- **What the task asks**
The answer is to be an exact copy of the lines below running from the line with "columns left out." down to the line with "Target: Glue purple", both ends included, and nothing more.

- **Records for the task**
* * * * *

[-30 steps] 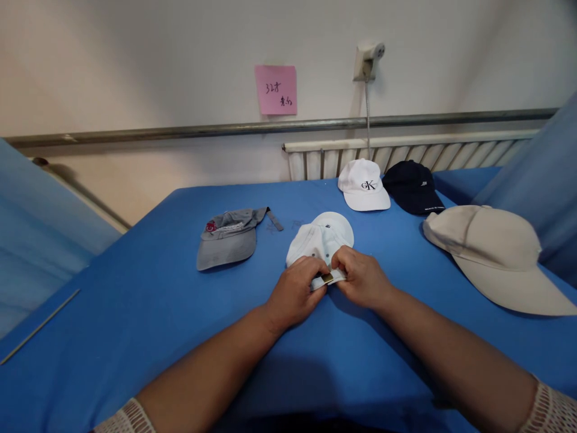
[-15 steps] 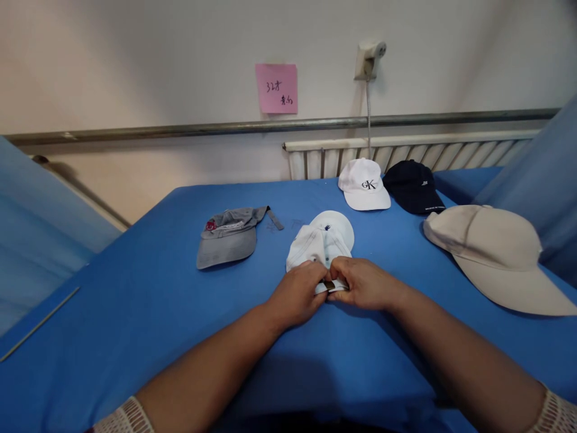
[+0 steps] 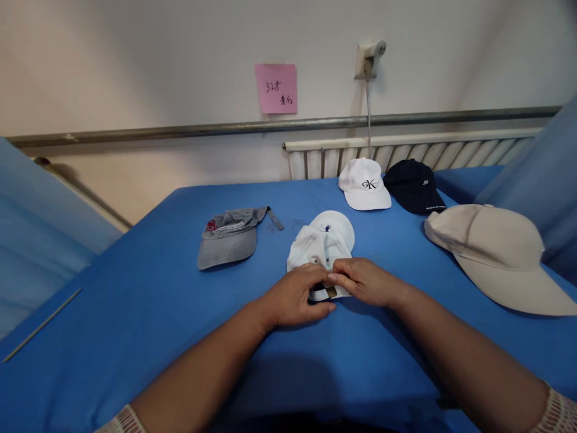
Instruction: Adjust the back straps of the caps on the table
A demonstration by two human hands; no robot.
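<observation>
White cloth baseball cap [image 3: 319,245], rounded brim [image 3: 342,227], small dark emblem [image 3: 327,228] at the brim end, crown creased and slumped. Lies on a blue-covered table [image 3: 148,313], well in from the far edge, brim toward that edge. Rear strap [image 3: 320,294] with brass-coloured buckle [image 3: 331,292] toward near edge; rear partly hidden.

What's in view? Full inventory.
pale cap: 1, whitish, centre
grey cap: 1, grey, left
lettered cap: 1, white, back
dark cap: 1, near-black, back
large cap: 1, beige, right
stick: 1, pale, left edge
table: 1, blue, below
wall: 1, whitish, back
note: 1, pink, wall
socket: 1, whitish, wall
cord: 1, grey, wall
rail: 1, grey, wall
radiator: 1, whitish, back
curtains: 2, blue, sides
hands: 2, bare, at pale cap
forearms: 2, bare, foreground
sleeves: 2, cream, bottom
</observation>
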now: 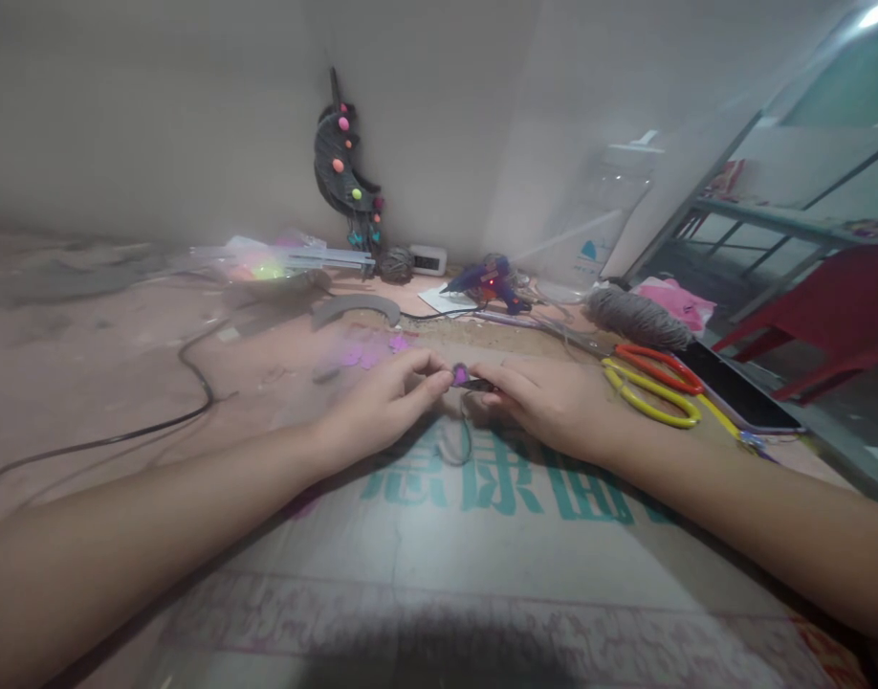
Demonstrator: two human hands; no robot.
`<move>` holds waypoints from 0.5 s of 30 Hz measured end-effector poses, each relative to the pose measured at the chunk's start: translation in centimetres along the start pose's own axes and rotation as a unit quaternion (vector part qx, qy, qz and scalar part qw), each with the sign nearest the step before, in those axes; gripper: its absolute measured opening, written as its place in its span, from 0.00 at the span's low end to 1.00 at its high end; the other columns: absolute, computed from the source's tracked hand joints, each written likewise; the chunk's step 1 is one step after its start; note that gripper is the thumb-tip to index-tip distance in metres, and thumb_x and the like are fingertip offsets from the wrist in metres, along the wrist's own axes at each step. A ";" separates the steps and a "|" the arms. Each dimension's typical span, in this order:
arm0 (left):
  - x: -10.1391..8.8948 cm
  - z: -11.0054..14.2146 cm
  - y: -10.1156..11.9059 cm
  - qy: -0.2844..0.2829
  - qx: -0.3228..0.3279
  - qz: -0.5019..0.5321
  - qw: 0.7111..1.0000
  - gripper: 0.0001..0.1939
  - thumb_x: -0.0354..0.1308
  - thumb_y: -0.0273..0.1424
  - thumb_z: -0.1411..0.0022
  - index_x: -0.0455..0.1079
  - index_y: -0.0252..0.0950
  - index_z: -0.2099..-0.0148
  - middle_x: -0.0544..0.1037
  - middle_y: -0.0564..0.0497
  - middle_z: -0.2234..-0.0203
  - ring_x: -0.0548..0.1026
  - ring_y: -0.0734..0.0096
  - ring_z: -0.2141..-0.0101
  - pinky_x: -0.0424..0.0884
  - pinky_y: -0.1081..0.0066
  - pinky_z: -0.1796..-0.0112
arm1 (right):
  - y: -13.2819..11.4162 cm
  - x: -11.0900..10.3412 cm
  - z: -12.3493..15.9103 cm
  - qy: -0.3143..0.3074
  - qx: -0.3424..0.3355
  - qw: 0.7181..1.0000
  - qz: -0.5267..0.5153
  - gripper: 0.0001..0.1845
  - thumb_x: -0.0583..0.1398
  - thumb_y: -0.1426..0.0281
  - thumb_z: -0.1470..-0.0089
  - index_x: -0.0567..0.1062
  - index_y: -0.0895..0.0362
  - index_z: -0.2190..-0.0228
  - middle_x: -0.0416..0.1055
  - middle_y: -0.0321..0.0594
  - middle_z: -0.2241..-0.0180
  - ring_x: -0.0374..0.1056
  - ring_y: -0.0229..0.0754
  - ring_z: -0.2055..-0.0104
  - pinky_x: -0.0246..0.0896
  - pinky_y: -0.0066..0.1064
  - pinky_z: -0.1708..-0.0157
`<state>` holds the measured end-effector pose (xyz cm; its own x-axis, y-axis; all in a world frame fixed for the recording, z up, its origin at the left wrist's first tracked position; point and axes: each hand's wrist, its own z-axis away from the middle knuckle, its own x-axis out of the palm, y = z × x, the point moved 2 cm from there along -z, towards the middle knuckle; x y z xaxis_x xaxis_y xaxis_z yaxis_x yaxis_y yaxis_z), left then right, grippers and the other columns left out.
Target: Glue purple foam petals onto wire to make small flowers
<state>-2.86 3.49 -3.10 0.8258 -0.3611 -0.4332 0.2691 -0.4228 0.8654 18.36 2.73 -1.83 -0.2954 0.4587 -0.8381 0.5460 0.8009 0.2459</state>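
Between my hands is a small purple piece with a dark grey edge (460,375), too small to make out fully. My left hand (410,388) pinches its left side between thumb and fingertips. On the other side, the fingers of my right hand (532,397) are closed on dark grey yarn (482,386) beside the piece. A loose yarn tail (469,440) hangs in a curve below onto the printed sheet. Several purple cut pieces (360,354) and a grey curved strip (357,306) lie beyond my left hand.
Red and yellow handled scissors (654,388), a phone (736,383) and a grey yarn ball (636,319) lie right. A glue gun (486,277) and white clock (428,259) stand behind. A wrapped crescent with beads (339,158) leans on the wall. A black cord (144,429) crosses left.
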 end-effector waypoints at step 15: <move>-0.3 0.0 0.0 0.048 0.006 -0.009 0.999 0.11 0.51 0.37 0.31 0.67 0.36 0.63 0.74 0.53 0.69 0.73 0.70 0.66 0.67 0.72 0.65 | 2.6 2.2 -0.3 -0.032 0.216 0.971 -0.094 0.22 0.55 0.69 0.38 0.70 0.63 0.45 0.69 0.55 0.44 0.65 0.54 0.43 0.61 0.48 0.44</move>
<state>-3.07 3.65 -3.00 0.8643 -0.2730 -0.4224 0.2785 -0.4395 0.8540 18.94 5.93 -2.87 -0.3787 0.2842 -0.8808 0.7692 0.6258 -0.1288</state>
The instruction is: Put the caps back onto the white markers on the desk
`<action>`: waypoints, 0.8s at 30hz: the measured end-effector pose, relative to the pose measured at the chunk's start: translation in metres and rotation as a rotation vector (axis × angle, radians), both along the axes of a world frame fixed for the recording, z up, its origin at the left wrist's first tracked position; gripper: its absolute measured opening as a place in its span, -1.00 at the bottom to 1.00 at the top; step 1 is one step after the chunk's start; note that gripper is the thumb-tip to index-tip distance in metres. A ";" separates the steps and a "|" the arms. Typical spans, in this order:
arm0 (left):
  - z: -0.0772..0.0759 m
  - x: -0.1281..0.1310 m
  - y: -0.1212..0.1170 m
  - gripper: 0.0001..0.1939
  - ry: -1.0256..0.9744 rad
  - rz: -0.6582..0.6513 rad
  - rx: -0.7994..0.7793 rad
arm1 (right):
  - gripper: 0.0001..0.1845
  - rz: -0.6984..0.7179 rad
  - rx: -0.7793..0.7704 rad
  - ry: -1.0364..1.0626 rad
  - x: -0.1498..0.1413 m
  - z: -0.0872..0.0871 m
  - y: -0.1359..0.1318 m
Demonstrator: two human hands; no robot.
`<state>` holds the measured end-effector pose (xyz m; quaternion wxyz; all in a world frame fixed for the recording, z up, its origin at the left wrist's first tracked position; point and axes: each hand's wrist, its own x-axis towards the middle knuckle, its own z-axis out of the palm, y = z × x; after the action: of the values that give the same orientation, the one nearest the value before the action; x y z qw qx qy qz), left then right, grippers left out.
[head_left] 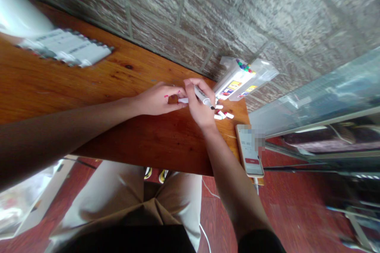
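Note:
My right hand [199, 104] is closed around a marker [201, 94] with a pale barrel and a dark end, which slants down to the right across the fingers. Beside it, my left hand [157, 99] has thumb and fingers pinched on a slim white pen-like piece [183, 100]. The far end of that piece disappears behind my right hand, so I cannot tell its full shape. Red marks show on my left hand. Just right of my right hand, several small white pieces [221, 115], some with red on them, lie on the wooden table [175, 138].
Two clear plastic cases [252, 81] stand by the stone-patterned wall [166, 12]; one holds markers with coloured ends. A row of grey markers [71, 47] lies at the left, near a rounded white object [20, 12]. A phone [250, 150] with a cable rests at the table's right edge.

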<state>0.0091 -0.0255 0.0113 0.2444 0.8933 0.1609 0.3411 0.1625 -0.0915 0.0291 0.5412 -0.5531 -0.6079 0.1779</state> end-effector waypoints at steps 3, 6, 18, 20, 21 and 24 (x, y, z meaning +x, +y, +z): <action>0.002 -0.001 0.001 -0.80 0.010 0.004 -0.014 | -0.69 0.005 -0.002 0.028 0.000 -0.004 0.002; 0.003 -0.002 0.002 -0.81 0.008 -0.014 -0.020 | -0.68 -0.010 0.008 0.042 0.001 -0.008 0.005; 0.001 -0.002 -0.001 -0.69 0.007 -0.075 -0.011 | -0.59 -0.071 -0.002 0.042 0.005 -0.002 0.007; 0.003 -0.003 -0.001 -0.70 0.007 -0.058 0.009 | -0.61 -0.059 -0.004 0.033 0.002 -0.002 0.006; 0.003 -0.003 -0.001 -0.72 0.004 -0.042 0.020 | -0.63 -0.056 -0.001 0.025 0.002 -0.002 0.005; 0.004 -0.004 -0.001 -0.80 -0.002 -0.007 0.045 | -0.68 -0.057 -0.019 0.001 0.000 -0.002 0.004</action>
<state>0.0050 -0.0260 0.0154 0.2256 0.8987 0.1500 0.3447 0.1629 -0.0875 0.0269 0.5411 -0.5753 -0.5899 0.1684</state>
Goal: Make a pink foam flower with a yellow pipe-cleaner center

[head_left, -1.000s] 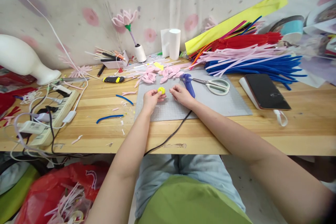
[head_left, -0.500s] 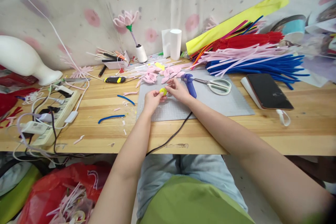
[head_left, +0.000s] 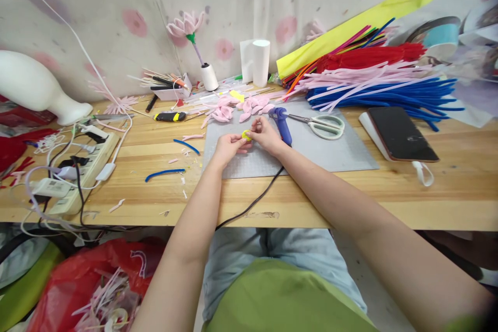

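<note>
Over the grey cutting mat point(head_left: 334, 153), my left hand point(head_left: 226, 147) pinches a small yellow coiled piece point(head_left: 246, 135). My right hand point(head_left: 264, 135) meets it from the right, its fingertips closed on the same yellow piece. A blue glue gun point(head_left: 280, 122) lies just right of my right hand, its black cord running off the table's front edge. Several pink petal shapes point(head_left: 241, 107) lie on the mat's far edge, just beyond my hands.
White-handled scissors point(head_left: 321, 125) lie on the mat. A dark phone point(head_left: 401, 134) rests at right, with bundles of blue, pink and red pipe cleaners point(head_left: 383, 83) behind. At left are a power strip point(head_left: 80, 166), blue pipe-cleaner pieces point(head_left: 163, 173), a utility knife point(head_left: 169, 116) and a white vase point(head_left: 33, 85).
My right hand moved left from beside the glue gun and closed its fingertips on the yellow piece that my left hand holds. The hands now touch.
</note>
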Motion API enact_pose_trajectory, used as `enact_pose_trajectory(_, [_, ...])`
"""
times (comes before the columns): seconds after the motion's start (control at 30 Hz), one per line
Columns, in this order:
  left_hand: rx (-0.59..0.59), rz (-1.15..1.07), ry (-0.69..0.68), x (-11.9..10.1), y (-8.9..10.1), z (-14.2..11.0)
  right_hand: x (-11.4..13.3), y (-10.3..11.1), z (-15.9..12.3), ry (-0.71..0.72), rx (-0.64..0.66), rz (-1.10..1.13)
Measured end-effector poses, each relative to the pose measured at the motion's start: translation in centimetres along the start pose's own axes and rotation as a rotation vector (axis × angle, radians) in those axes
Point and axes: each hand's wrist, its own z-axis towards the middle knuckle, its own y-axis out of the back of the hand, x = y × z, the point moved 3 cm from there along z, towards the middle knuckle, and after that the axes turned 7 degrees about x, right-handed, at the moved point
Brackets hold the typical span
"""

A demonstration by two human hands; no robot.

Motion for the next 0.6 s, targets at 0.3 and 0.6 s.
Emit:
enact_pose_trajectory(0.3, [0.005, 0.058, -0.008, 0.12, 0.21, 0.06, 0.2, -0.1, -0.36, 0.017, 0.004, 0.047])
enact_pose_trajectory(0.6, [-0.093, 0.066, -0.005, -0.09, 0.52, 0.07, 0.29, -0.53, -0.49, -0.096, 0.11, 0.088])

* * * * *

- **Solution**
`<state>` holds the measured end-effector pose (xyz cm; its own x-axis, y-axis; all in a world frame fixed for the recording, z up, its origin at the left wrist's first tracked position; point and axes: each hand's wrist, its own z-axis away from the middle knuckle, its own x-axis out of the palm, y = z × x, the point moved 2 cm from there along -z, towards the middle knuckle; x y z xaxis_x xaxis_y xaxis_z yaxis_x yaxis_y yaxis_z), left then right, grippers and the other columns left out.
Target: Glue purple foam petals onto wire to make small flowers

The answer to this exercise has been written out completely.